The West Coaster

Overview
- Service type: Passenger train
- First service: 17 October 1960
- Last service: 2 January 1964
- Former operator(s): Emu Bay Railway

Route
- Termini: Burnie Rosebery
- Line(s) used: Melba

= The West Coaster (Tasmanian train) =

Former passenger rail service in Tasmania

The West Coaster was a passenger train operated by the Emu Bay Railway between Burnie and Rosebery from October 1960 until January 1964.

==History==
With the November 1959 introduction of the roll-on/roll-off ship Princess of Tasmania on the Bass Strait service from Melbourne to Devonport, Western Tasmania began to experience an increased level of tourism. At that stage there was no road south of Guildford.

Enquiries about transporting road vehicles led to the Emu Bay Railway deciding to replace its railmotor service with a locomotive hauled service with flat wagons to carry road vehicles. The first West Coaster ran on 17 October 1960. Pioneer Tours coaches were frequently carried.

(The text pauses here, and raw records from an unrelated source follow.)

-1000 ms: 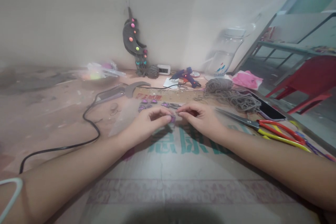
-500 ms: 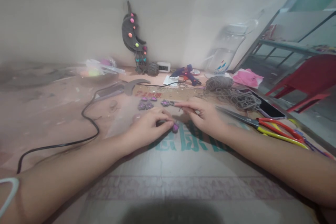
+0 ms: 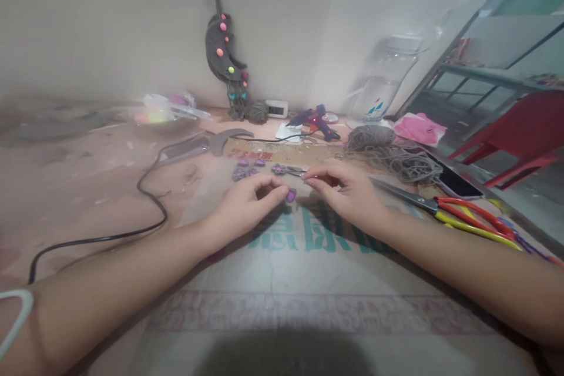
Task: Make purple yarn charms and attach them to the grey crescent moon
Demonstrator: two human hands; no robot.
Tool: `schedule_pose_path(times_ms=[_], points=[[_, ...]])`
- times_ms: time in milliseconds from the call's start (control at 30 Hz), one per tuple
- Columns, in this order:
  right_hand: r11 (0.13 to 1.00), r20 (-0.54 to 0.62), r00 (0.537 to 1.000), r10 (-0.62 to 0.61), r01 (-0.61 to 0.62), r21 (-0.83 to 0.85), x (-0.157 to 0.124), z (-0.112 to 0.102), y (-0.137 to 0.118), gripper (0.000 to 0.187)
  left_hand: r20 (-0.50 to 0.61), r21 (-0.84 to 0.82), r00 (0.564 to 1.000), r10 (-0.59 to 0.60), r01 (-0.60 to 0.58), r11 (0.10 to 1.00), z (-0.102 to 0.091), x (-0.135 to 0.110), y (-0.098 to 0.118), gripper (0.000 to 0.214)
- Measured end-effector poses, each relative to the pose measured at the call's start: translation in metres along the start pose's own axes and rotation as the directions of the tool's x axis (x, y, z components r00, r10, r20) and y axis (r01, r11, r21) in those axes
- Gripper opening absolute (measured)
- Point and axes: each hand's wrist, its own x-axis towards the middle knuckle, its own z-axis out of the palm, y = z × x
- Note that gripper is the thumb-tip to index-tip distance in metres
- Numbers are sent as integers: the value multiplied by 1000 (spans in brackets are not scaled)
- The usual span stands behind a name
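Note:
My left hand (image 3: 255,205) is closed, thumb and forefinger pinching a small purple piece with a grey edge (image 3: 290,194) just above the cardboard. Opposite it, my right hand (image 3: 348,191) has thumb and index finger pressed together at something thin and small that I cannot make out. Left of those fingertips lies a purple-and-grey flower (image 3: 278,170), with a thin dark item (image 3: 295,171) between, too blurred to name. Further left are more purple pieces (image 3: 251,162) and grey-edged flowers (image 3: 244,174), partly blurred.
Large red-and-yellow-handled scissors (image 3: 476,220) lie by my right forearm. Grey yarn (image 3: 405,161), a phone (image 3: 449,176), a glue gun (image 3: 315,121) and a clear bottle (image 3: 388,79) stand behind. A black cable (image 3: 152,200) curves at left. A decorated grey moon (image 3: 218,50) hangs on the wall.
My left hand has lifted slightly with the purple piece, which is now higher. My right index finger has drawn back from the flower and come together with the thumb.

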Motion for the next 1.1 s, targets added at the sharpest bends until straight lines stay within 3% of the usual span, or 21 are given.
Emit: schedule_pose_path(times_ms=[367, 733, 1100], points=[[982, 26, 983, -180, 181, -57, -2, 1, -1, 11, 2, -125, 1000, -10, 10, 992, 1, 0, 1, 23], [998, 102, 994, -47, 50, -30, -2, 0, -8, 14, -13, -90, 1000, -6, 5, 996, 1, 0, 5, 22], [999, 108, 994, -34, 36, -14, -3, 2, -9, 13, -32, 161, 997, 64, -58, 985, -1, -2, 8, 22]])
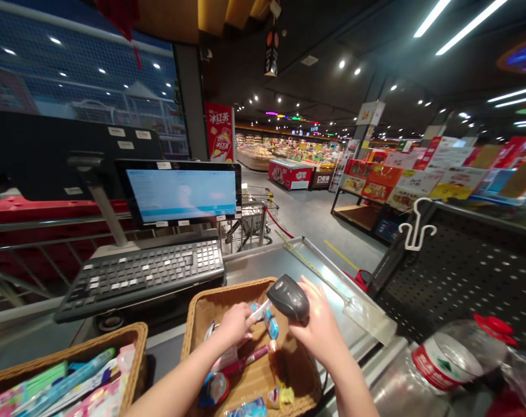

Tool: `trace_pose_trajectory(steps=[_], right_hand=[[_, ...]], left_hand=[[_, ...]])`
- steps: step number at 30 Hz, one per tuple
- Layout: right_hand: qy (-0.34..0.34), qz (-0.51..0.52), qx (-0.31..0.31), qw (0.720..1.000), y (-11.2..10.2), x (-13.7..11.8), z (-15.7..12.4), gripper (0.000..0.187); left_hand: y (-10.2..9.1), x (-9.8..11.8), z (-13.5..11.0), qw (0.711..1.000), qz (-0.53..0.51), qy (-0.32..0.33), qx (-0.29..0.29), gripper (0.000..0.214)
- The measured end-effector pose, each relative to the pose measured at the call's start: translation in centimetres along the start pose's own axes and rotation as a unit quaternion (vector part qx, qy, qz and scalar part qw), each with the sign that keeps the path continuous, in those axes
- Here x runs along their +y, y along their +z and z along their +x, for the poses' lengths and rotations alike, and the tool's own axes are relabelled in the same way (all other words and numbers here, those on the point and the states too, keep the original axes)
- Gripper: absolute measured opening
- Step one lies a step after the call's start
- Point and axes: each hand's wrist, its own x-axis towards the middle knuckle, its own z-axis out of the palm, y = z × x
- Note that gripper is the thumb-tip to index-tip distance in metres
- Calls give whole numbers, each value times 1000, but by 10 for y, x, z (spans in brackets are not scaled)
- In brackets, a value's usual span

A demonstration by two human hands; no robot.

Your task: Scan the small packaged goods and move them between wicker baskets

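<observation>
My right hand [317,318] is wrapped round a black handheld barcode scanner [287,296], held above the far right rim of a brown wicker basket [197,313]. Over the middle of that basket, my left hand [236,324] pinches a small white strip-like item [259,311], whose kind I cannot make out. Its far end points at the scanner's head. Inside the basket lie several small packaged goods, among them a dark red stick-shaped pack [249,359], a blue item [271,325], a round blue tub [214,388] and a yellow packet [280,397].
A second wicker basket [136,336] with colourful packs stands at the lower left. Behind it are a keyboard [150,272] and a lit monitor [184,194]. A large clear bottle [447,362] with a red cap stands right. Beyond the metal counter [263,263] are shopping carts [249,220].
</observation>
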Motion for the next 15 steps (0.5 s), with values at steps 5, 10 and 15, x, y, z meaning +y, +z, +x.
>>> trace_pose_trajectory(steps=[5,10,15], right_hand=[[-21,-8,5,1000,6,-11,6,48],[-58,-18,31,998,7,-26,13,44],[-93,-24,36,995,10,-50,19,47]], left_hand=[[-52,-7,-28,996,-7,24,83,53],[-101,-17,-74,983,-32,52,172,46],[-137,-28,-122,971,-21,6,238,50]])
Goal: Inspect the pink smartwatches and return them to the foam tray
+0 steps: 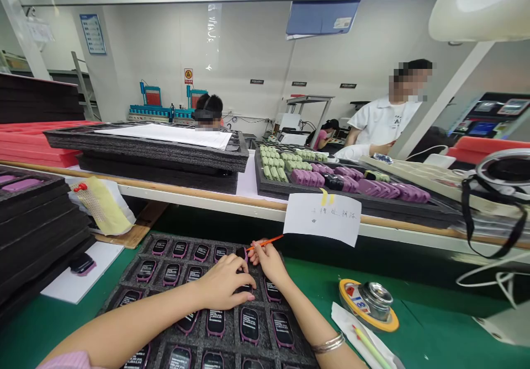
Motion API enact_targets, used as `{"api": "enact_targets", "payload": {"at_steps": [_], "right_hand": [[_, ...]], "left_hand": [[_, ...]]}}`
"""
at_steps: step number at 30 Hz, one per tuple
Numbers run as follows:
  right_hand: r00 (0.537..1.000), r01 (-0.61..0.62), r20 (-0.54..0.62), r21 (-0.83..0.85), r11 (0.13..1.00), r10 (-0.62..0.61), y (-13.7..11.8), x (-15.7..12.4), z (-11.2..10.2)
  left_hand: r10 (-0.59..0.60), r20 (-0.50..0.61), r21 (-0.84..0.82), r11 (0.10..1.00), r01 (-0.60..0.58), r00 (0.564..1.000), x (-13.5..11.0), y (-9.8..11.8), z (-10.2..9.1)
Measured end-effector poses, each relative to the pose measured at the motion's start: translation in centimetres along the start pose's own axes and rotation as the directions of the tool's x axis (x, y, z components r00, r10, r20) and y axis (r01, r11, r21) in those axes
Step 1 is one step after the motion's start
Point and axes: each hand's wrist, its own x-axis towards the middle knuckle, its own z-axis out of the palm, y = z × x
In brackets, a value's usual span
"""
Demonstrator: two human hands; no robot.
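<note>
A black foam tray (159,297) holds several smartwatches (249,325) in purple frames, their dark screens lit with white text. My left hand (226,282) rests over its middle, fingers bent and apart. One of its fingertips reaches a watch (241,252) in the far row, partly covered by my hands. My right hand (267,261) pinches a thin orange stick (271,240), whose left end points at that same watch. Whether the tip touches it I cannot tell. A metal bangle (329,343) circles my right wrist.
Right of the tray are a metal bottle (377,297) in a yellow tape ring and pens (368,344) on white paper. One watch (83,264) lies on a white sheet beside stacked foam trays (37,236). The shelf (199,195) ahead carries green and purple parts; people are beyond.
</note>
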Motion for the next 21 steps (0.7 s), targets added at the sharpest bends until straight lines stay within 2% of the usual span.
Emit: {"api": "enact_targets", "payload": {"at_steps": [7,16,21], "right_hand": [[0.999,0.033,0.002,0.013,0.999,-0.033,-1.3,-1.4,-0.6],[0.995,0.070,-0.066,0.008,0.997,-0.070,-1.8,-6.8,-0.6],[0.992,0.115,-0.036,-0.045,0.992,-0.117,-2.2,-7.8,-0.3]], "left_hand": [[-0.016,-0.037,-0.101,0.995,0.012,0.999,-0.6,-0.3,-0.3],[-0.060,-0.078,-0.165,0.985,0.046,0.995,-1.2,-0.4,0.6],[-0.130,-0.088,-0.202,0.973,0.110,0.988,-1.1,-0.5,0.6]]}}
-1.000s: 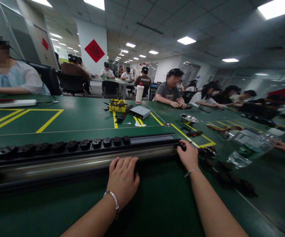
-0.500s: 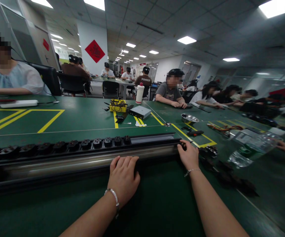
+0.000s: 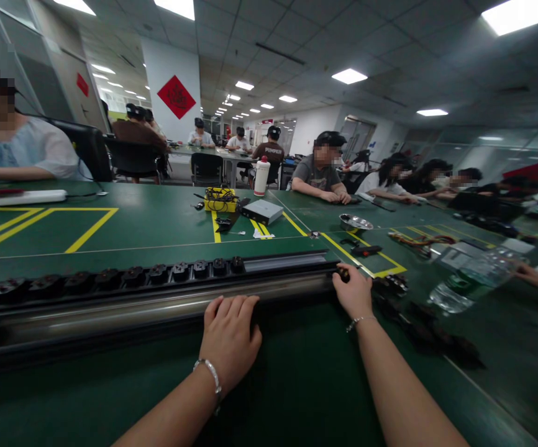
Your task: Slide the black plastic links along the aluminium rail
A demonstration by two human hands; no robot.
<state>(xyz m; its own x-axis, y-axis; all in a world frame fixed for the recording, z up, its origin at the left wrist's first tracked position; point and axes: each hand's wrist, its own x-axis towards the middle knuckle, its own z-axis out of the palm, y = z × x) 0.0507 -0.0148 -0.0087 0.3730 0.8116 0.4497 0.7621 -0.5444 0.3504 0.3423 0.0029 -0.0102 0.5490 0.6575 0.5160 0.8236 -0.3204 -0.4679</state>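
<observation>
A long black rail with a shiny metallic face lies across the green table in front of me. My left hand rests against its near side, fingers curled over the edge and thumb apart. At the rail's right end, my right hand has its fingers closed around a small black part with a brass-coloured spot; the fingers hide most of it. Behind runs a second black rail, where several black socket modules sit in a row along the left and middle.
Right of my right hand lie dark modules and a plastic bottle. Farther back are a metal bowl, a grey box, a yellow box with cables and a white bottle. Other people sit around the tables.
The view has shifted slightly, moving everything a little to the left. Both hands keep nearly the same places on the rail; the small part beneath my right fingers shows slightly more.
</observation>
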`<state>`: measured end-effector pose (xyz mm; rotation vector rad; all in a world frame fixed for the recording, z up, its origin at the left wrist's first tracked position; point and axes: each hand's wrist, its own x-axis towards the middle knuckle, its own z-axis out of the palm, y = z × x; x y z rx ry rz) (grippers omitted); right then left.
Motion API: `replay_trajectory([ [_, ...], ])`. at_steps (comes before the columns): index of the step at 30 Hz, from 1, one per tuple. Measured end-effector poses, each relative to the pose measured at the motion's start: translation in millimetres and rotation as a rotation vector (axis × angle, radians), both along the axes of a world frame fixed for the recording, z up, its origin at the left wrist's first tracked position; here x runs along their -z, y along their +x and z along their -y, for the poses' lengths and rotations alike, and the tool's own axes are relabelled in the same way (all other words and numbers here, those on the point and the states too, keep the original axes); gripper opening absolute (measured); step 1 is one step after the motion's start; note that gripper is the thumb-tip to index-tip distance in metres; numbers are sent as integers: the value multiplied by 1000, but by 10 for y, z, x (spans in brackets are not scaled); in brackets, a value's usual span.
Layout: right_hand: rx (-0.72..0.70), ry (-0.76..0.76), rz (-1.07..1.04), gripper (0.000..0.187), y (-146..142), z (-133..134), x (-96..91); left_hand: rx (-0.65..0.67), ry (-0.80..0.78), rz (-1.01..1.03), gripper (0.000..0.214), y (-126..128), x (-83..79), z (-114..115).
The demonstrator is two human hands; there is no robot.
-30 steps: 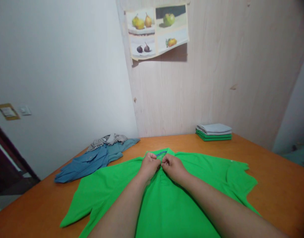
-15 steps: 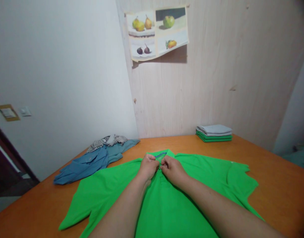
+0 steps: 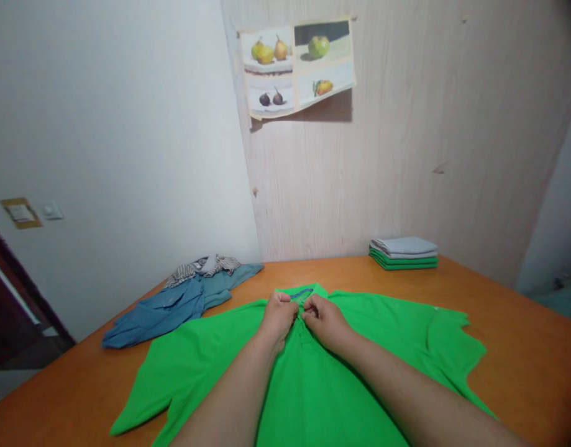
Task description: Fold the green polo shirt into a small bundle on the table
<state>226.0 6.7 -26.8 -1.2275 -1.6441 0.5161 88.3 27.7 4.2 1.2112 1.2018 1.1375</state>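
A bright green polo shirt [image 3: 205, 341] lies spread front side up, its short sleeves out to both sides and its collar toward the wall. My left hand [image 3: 280, 313] is closed on the left side of the neck opening, just below the collar. Opposite it, my right hand [image 3: 323, 315] pinches the right edge of the placket. A narrow gap separates the two hands, with dark trim showing inside the collar behind them. Any button between my fingertips is too small to make out. My forearms cover parts of the shirt's front.
On the orange table [image 3: 522, 347], crumpled blue garments [image 3: 168, 310] and a striped cloth [image 3: 205, 268] lie at the back left. A folded stack of grey and green clothes [image 3: 404, 253] sits at the back right. Behind stands a wall with a fruit picture [image 3: 299, 68].
The view has tilted up very slightly, so everything sits a little lower. Both hands stay at the collar opening, with hardly any finger movement visible.
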Motion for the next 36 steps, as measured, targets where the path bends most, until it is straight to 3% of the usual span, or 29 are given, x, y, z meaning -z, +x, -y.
replay_trajectory([
  [11,-34,37,47,6,0,-9,26,-87,18,-41,35,29,14,-18],
  [18,-20,-53,-96,15,21,-37,-48,-20,61,-19,34,18,13,15],
  [26,-89,-234,-267,18,72,-22,-169,194,353,-79,36,-49,34,-1],
  [36,-74,-314,-303,17,98,-34,-174,191,719,-565,34,-74,-3,85],
])
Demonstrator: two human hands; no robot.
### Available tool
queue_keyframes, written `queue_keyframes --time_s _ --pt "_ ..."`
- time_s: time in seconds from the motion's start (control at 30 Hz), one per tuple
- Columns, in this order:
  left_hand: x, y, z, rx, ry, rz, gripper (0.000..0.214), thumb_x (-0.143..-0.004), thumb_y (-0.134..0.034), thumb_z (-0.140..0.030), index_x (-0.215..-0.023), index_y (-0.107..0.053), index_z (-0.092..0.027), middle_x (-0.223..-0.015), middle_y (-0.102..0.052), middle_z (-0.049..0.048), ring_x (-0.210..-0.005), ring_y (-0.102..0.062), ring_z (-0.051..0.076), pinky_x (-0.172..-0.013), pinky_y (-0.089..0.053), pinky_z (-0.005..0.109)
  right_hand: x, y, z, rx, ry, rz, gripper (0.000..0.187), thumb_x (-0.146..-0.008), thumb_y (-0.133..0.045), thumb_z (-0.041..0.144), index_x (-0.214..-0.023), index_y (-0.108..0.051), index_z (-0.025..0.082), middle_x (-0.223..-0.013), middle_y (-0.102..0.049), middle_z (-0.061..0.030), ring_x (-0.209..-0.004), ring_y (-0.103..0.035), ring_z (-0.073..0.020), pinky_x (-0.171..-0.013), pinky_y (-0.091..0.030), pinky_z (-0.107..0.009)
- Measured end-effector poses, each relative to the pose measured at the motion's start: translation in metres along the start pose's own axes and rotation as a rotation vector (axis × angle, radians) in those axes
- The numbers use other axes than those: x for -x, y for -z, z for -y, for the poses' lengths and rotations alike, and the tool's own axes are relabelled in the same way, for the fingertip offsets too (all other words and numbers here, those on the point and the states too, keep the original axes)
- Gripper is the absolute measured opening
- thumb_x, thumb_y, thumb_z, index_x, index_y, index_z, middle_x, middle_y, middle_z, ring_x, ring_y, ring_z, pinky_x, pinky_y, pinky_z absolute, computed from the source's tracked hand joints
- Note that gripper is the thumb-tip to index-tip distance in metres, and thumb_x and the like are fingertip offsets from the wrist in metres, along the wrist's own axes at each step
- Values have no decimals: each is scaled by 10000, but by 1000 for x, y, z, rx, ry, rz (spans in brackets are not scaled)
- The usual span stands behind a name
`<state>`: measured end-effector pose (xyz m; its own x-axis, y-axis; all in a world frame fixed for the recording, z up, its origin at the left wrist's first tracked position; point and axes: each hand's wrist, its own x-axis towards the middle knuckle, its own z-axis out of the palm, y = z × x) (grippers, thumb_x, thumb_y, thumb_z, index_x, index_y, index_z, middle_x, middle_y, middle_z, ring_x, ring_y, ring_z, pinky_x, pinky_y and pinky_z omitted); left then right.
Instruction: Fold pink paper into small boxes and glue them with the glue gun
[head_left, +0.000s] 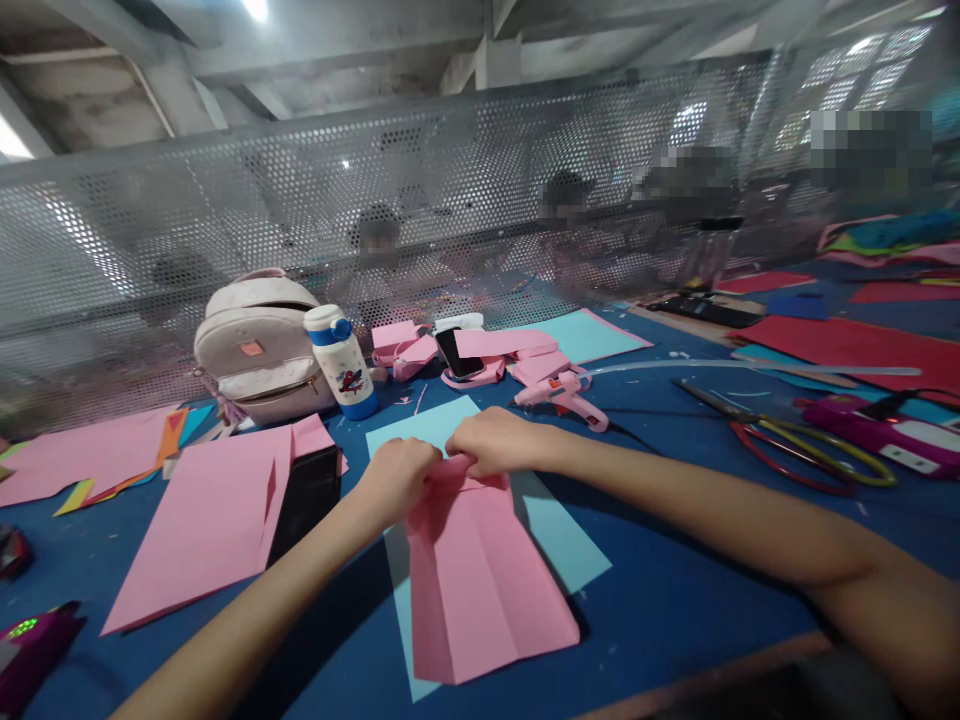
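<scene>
In the middle of the blue table lies a pink paper piece [480,580] with several creases, gathered narrow at its far end and flared toward me. My left hand [401,475] is closed on the left of that far end. Close beside it, my right hand [491,440] grips the same folded end from the right. A light blue sheet [570,550] lies beneath the pink paper. Just beyond my right hand rests a pink glue gun [564,393] with a long clear glue stick [750,368] extending from its back.
Scissors [795,445] and a purple power device [877,430] lie at right. Folded pink paper [202,510] covers part of a black object [307,500] at left. A white backpack [259,340] and a bottle [341,365] stand before a perforated metal screen [465,170]; people sit behind it.
</scene>
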<state>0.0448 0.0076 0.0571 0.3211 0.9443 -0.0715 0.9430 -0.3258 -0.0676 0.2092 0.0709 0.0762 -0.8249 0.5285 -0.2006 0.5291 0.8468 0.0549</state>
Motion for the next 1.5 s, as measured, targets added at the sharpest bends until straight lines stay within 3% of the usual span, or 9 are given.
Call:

The service departed Burnie in the morning, stopping at Guildford to load the road vehicles before continuing to Rosebery returning north in the afternoon. With the opening of the Murchison Highway in December 1963, the West Coaster last ran on 2 January 1964. Passengers continued to be carried on mixed trains until 1977.

==Rolling stock==
To operate the service, two Dübs & Company built 4-8-0 steam locomotives were restored to service and named Murchison and Heemskirk and, along with three former Tasmanian Government Railways carriages, repainted in the company’s two-tone blue livery. To carry road vehicles, flat wagons were attached. On occasions, Australian Standard Garratt and 10 class diesel-hydraulic locomotives were used.